Exercise requirements —
Everything from the line with "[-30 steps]" down to the last line of the material below must be written out exactly. Leave out all other lines.

Data shown —
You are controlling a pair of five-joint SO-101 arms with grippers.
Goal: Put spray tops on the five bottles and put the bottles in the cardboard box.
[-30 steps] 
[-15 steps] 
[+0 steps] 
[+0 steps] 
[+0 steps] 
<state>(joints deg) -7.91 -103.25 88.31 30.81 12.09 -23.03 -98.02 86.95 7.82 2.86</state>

Finished task —
[-30 steps] 
[-15 steps] 
[+0 steps] 
[+0 steps] 
[+0 steps] 
<state>(joints deg) -7.91 -103.25 88.31 30.81 12.09 -23.03 -98.02 86.95 7.82 2.86</state>

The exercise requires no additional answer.